### Work order
Further down are entries; set down exactly and only the lines from the one with "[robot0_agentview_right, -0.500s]" up to and including the one with "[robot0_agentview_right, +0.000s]", dropping each picture.

─── Exercise data ───

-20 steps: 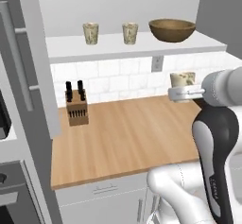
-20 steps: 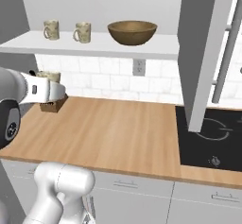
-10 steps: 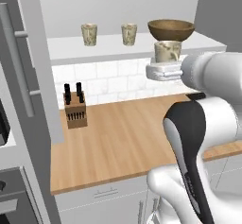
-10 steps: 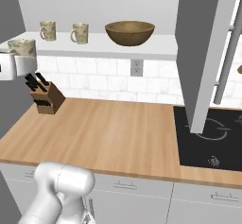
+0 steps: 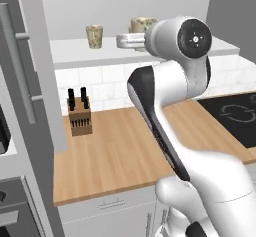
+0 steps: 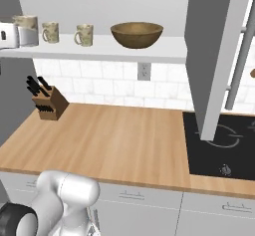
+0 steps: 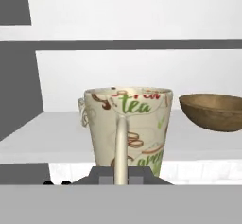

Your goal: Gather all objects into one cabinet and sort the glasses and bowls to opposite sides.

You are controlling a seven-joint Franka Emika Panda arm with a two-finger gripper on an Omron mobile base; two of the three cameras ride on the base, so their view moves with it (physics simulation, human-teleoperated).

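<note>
My gripper (image 7: 121, 176) is shut on the handle of a beige cup (image 7: 127, 124) printed with "tea", and holds it upright. The cup hangs at shelf height, in front of the cabinet's white shelf board (image 6: 124, 51) near its left end. From the right base view, the gripper (image 6: 7, 35) and its cup (image 6: 27, 29) sit at the far left. Two more cups (image 6: 51, 32) (image 6: 84, 34) stand on the shelf. To their right rests the brown wooden bowl (image 6: 137, 33) (image 7: 212, 110). From the left, the held cup (image 5: 142, 25) shows beside one shelf cup (image 5: 94, 36); the arm hides the rest.
A knife block (image 6: 47, 103) stands at the back left of the wooden counter (image 6: 114, 145). A black cooktop (image 6: 224, 145) lies at the right. A grey vertical panel (image 6: 214, 56) comes down right of the shelf. A tall grey unit with a bar handle (image 5: 22, 76) stands at the left.
The arm has swung the held cup upward and toward the shelf, from above the counter to shelf height. The shelf cups, bowl and cameras have not moved.
</note>
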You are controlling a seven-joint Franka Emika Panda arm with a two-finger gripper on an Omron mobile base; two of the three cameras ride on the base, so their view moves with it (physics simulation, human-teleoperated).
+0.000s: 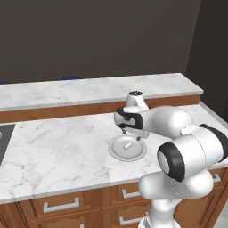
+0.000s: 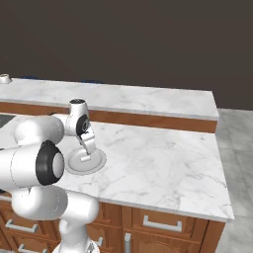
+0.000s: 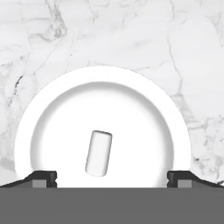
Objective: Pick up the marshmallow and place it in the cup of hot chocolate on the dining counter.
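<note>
Right now the marshmallow (image 3: 99, 153) lies on its side in the middle of a round plate (image 3: 52, 109). It is a little white stub and it leans a bit, with one end pointing away and slightly right in the hand view. Nothing is touching it yet.

The plate (image 1: 116, 152) sits on the dining counter (image 1: 58, 147), close to the near edge. In the left base view you can see the small white stub (image 1: 127, 145) on it.

Just above the plate hangs the gripper (image 3: 112, 177). Its two dark fingertips (image 3: 42, 178) stand far apart, one on each side of the plate, so the pincer is wide and holds nothing. In the right base view the gripper (image 2: 89, 148) points down at the plate (image 2: 97, 164), and I think it is near but not yet down on it.

I cannot see the cup of hot chocolate from where I stand. A small pale thing (image 2: 5, 78) sits on the far ledge at the left, but it is too tiny to tell what it is.

So I think this is the reaching step, before the grab. Next the hand should go straight down until the fingers are on both sides of the marshmallow. Then it should close gently. The stub is tiny and round, so it could roll or slip away if the fingers miss its middle.
</note>
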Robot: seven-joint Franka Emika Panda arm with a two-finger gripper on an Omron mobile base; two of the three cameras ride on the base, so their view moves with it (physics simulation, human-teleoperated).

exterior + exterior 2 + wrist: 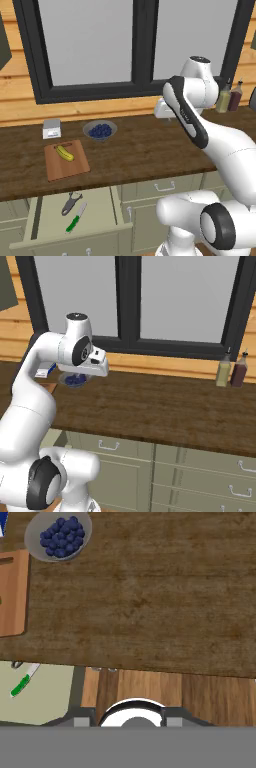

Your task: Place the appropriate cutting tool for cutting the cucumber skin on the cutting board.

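Observation:
The dark-grey peeler [71, 202] lies in the open drawer [100, 210] below the counter, beside a green-handled knife [76, 217]. The yellow-green cucumber [64, 153] rests on the reddish-brown cutting board [70, 165] at the counter's left. My gripper [130, 716] hangs high over the middle of the counter, well right of the board [12, 594] and the drawer; its fingertips [82, 717] stand apart with nothing between them. In the hand view just a sliver of the peeler [16, 664] peeks out by the knife [22, 683].
A grey bowl of blue berries [100, 131] sits behind the board, and a small white box [51, 128] stands left of it. Two bottles [229, 96] stand at the back right by the window. The drawer juts out past the counter's front edge.

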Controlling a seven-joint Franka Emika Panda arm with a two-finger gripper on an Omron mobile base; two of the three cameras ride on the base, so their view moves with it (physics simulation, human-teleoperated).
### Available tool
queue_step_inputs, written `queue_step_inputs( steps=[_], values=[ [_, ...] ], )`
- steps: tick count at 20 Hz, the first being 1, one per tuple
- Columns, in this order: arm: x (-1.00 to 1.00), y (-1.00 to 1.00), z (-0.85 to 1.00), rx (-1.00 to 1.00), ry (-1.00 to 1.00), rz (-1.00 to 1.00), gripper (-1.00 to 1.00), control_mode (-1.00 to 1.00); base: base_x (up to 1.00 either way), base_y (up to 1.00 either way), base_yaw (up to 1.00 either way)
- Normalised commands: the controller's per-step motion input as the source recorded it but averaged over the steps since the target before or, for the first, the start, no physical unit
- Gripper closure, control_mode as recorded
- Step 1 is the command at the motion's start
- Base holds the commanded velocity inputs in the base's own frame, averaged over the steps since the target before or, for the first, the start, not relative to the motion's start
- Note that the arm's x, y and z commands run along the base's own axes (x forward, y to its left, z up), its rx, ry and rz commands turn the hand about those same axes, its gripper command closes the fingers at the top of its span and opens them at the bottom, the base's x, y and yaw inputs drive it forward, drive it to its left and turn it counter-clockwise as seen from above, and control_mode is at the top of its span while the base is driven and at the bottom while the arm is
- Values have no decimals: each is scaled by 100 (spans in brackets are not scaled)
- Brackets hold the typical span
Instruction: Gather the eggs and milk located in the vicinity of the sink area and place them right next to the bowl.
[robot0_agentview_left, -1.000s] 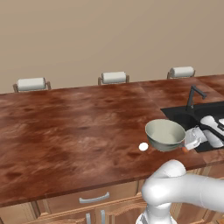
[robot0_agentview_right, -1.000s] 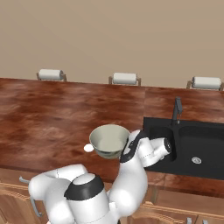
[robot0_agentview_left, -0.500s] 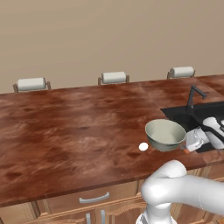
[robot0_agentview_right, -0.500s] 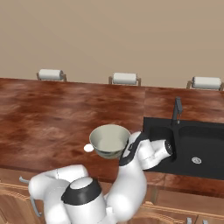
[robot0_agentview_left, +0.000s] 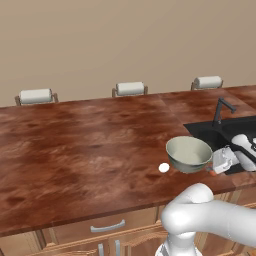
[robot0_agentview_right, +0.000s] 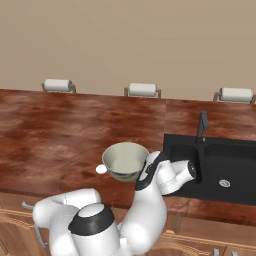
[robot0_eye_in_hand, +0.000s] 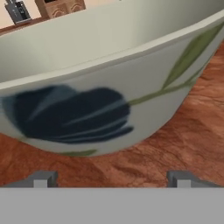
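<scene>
Nearest, in the hand view, the fingers (robot0_eye_in_hand: 43, 178) stand spread wide with nothing but bare desk (robot0_eye_in_hand: 175, 148) between them. A second ago they were narrower, so the grip has just let go. The egg (robot0_agentview_left: 212, 173) lies on the desk just beside the bowl (robot0_agentview_left: 189, 153), on its sink side, so that half looks done and the milk comes next. The left base view gives the egg. The right base view gives, farther off, the sink (robot0_agentview_right: 240, 165) and its drain (robot0_agentview_right: 224, 183).

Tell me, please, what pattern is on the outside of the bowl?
The bowl is pale grey-green with a dark blue leaf-like motif and thin green stems, clearest in the hand view.
</scene>
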Motion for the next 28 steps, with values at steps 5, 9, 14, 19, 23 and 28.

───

### Result
[robot0_agentview_right, -0.500s] 
[robot0_agentview_left, +0.000s] 
[robot0_agentview_right, +0.000s] 

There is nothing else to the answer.